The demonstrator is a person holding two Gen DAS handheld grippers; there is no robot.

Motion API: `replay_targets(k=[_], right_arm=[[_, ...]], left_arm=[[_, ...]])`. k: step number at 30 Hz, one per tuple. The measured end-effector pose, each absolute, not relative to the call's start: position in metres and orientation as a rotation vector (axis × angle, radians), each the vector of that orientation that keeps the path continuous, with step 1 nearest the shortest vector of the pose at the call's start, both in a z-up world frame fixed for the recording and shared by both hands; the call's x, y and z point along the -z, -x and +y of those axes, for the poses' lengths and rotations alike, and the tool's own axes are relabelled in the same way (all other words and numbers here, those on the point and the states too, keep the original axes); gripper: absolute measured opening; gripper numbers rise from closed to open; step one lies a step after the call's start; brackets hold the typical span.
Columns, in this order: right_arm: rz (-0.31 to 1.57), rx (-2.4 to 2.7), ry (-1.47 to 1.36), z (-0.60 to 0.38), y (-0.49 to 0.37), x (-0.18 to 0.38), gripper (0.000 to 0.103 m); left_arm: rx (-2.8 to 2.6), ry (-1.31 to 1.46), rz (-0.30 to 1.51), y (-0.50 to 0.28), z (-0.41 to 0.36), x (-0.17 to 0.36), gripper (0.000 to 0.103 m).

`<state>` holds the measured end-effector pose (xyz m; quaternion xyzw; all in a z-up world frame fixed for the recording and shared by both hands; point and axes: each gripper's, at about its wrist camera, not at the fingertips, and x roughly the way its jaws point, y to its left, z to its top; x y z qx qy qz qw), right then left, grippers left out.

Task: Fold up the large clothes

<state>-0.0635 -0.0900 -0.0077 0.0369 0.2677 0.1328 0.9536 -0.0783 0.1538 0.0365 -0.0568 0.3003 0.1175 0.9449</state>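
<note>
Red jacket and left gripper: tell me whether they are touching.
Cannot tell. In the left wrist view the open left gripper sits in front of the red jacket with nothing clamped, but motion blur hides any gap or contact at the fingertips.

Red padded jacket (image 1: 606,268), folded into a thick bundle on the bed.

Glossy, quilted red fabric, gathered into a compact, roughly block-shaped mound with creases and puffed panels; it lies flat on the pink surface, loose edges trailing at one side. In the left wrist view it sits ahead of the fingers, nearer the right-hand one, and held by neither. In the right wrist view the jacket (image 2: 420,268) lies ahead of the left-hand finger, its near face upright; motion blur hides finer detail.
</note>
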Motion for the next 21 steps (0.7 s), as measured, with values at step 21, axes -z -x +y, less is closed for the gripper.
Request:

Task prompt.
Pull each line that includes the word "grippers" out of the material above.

Task result.
The demonstrator is a person holding two Gen DAS handheld grippers; there is no robot.
`<state>` holds the measured end-effector pose (xyz m; quaternion xyzw; all in a z-up world frame fixed for the recording and shared by both hands; point and axes: each gripper's, at about its wrist camera, not at the fingertips, and x roughly the way its jaws point, y to its left, z to its top; x y z qx qy qz qw), right then left, grippers left out.

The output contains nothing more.